Novel Twilight, ditulis oleh Stepheni Meyer. Novel ini ini terdiri dari 5 seri yaitu Twilight, Newmoon, Midnight sun, Eclipse dan Breaking Dawn.
Dalam novel ini
Stepheni Meyer berhasil mengobrak abrik emosi pembaca dengan latar cerita
bangsa manusia, serigala dan vampir. Anda akan menemukan adegan romantis,
permusuhan, perang dan konspirasi dalam novel ini.
Sebelum kamu
membaca terlalu jauh, Admin kembali mengingatkan bahwa membaca novel jangan
dijadikan sebagai kegiatan utama. Ibadah, kerja, belajar dan berbakti kepada
orang tua tetaplah hal yang harus diutamakan.
Ok, Silahkan baca
novel Twilight Bab 14 yang dipersembahkan oleh
Admin white novel. Semoga bisa memberi hiburan, insipirasi dan
solusi bagi setiap masalah yang kamu hadapi.

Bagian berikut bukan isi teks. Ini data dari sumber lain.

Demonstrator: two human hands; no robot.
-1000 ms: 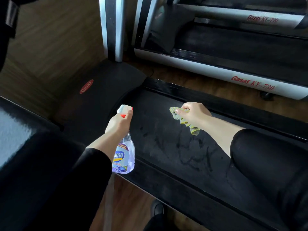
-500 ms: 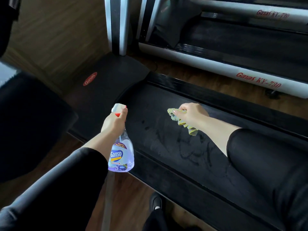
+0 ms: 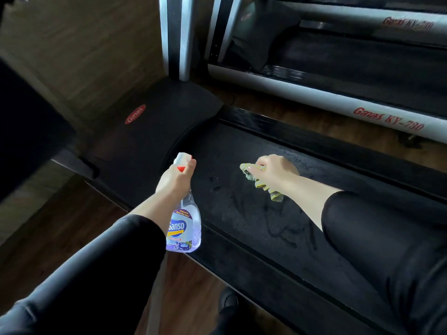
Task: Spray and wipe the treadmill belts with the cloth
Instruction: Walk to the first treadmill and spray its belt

Baca Novel Twilight –Fenomena Bab
14
Benar-benar hening untuk waktu yang lama sebelum terdengar
jeritan. Dalam kekacauan yang tiba-tiba, aku bisa mendengar lebih dari satu
orang meneriakkan namaku. Tapi lebih jelas lagi daripada semua teriakan itu,
aku bisa mendengar suara pelan dan waswas Edward Cullen di telingaku.
"Bella? Kau baik-baik saja?"
"Aku tidak apa-apa." Suaraku terdengar
aneh. Aku mencoba duduk dan menyadari ia memegangiku sangat erat di satu sisi
tubuhnya.
"Hati-hati," ia mengingatkan ketika aku
menggeser tubuhku. "Kurasa kepalamu terbentur cukup keras." Aku
menyadari rasa sakit yang amat sangat di atas telinga kiriku. "Aduh,"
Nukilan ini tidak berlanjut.